__How to complete this task__. Respond with the count alone after checking every line in the material below for "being".

__Data__.
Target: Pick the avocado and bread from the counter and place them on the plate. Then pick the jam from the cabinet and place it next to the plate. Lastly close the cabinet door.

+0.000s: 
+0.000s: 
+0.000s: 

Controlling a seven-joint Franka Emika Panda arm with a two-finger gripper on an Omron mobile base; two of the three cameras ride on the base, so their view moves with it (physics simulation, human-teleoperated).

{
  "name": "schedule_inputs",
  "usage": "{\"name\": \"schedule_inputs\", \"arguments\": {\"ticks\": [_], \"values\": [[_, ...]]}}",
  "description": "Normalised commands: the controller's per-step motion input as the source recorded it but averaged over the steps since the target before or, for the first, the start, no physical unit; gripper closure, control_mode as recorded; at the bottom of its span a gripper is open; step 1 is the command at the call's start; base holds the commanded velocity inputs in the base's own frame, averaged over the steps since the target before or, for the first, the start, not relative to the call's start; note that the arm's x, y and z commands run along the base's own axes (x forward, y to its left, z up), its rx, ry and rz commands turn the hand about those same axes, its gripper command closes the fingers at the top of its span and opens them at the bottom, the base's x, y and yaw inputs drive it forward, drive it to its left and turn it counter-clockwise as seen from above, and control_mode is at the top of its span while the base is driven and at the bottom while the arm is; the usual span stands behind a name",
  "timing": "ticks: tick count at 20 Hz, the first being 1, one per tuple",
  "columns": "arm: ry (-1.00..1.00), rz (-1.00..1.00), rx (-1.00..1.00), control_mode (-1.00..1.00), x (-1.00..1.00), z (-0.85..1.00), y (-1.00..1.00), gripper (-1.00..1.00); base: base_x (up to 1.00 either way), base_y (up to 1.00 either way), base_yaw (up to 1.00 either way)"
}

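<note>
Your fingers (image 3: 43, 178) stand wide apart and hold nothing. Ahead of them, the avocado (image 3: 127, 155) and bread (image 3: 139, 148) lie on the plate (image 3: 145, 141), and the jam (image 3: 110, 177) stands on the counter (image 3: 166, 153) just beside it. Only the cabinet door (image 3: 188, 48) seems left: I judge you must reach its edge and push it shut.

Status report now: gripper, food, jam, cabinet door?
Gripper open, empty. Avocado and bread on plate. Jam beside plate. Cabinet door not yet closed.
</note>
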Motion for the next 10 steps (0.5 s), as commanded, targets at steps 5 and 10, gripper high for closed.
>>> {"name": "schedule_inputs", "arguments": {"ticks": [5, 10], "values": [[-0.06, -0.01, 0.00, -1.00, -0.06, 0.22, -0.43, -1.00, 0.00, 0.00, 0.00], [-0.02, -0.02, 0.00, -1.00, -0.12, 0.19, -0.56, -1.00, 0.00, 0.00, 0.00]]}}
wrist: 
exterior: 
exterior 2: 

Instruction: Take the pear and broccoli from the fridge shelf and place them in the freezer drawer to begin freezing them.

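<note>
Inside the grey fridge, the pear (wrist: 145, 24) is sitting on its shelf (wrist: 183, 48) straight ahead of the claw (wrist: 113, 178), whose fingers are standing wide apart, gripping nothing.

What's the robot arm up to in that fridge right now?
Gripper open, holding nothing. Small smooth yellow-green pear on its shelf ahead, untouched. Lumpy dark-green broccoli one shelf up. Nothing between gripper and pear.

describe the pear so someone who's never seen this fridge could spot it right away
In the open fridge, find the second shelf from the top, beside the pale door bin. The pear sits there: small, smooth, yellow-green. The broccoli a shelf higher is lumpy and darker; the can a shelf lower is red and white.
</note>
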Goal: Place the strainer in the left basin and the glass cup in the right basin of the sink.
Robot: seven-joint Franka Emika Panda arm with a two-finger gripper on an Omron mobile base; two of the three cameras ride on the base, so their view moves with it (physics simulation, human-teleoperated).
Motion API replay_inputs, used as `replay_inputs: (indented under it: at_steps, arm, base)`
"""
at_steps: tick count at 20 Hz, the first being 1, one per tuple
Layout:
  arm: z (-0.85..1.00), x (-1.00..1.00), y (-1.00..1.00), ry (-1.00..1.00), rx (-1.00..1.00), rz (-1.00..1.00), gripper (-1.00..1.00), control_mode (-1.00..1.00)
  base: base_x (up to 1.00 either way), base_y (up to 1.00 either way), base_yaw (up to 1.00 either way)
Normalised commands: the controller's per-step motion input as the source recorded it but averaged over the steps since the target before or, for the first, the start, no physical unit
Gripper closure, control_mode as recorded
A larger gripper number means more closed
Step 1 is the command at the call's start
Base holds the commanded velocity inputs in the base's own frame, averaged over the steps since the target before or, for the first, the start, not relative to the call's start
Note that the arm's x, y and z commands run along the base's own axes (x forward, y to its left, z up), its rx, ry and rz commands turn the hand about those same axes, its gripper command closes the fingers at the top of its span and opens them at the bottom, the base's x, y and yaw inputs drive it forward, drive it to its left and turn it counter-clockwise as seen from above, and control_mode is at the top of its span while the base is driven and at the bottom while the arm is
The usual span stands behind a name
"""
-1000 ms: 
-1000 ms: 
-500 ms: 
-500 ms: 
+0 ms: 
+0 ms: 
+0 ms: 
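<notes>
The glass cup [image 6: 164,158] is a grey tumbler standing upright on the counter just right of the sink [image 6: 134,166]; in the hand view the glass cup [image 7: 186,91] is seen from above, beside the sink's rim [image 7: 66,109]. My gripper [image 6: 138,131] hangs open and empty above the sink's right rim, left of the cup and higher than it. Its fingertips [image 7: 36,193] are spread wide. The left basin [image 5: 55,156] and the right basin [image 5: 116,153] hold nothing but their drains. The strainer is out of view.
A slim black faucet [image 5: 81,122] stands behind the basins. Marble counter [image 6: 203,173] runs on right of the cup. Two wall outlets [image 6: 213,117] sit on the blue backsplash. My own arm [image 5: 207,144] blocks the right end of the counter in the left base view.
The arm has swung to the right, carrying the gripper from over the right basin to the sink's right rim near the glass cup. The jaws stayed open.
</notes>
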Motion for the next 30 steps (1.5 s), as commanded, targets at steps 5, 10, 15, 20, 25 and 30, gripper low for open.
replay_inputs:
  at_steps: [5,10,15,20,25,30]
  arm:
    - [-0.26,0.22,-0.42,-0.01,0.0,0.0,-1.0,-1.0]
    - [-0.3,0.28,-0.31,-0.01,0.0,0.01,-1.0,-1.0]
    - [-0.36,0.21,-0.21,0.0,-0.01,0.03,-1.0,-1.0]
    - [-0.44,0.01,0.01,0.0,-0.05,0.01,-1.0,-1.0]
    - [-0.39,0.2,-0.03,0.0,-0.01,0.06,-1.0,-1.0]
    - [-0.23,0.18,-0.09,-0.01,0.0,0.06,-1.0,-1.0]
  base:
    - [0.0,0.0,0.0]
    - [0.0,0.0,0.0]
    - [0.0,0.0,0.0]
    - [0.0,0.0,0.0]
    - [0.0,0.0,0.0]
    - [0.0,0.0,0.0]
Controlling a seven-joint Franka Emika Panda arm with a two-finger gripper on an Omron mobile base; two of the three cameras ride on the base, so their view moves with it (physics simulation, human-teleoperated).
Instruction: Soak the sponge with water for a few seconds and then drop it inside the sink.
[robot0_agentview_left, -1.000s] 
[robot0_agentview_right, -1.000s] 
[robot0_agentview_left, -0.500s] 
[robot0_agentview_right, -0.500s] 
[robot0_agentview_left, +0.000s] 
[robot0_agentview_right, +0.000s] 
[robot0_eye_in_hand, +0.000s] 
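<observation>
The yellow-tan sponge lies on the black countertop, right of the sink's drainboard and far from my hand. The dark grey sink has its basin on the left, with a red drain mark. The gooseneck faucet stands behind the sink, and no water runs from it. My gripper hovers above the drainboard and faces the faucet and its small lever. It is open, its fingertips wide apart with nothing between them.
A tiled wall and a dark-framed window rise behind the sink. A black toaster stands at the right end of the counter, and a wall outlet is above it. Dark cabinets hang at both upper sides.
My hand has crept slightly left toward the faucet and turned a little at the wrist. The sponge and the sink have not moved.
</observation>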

__Final answer__. 2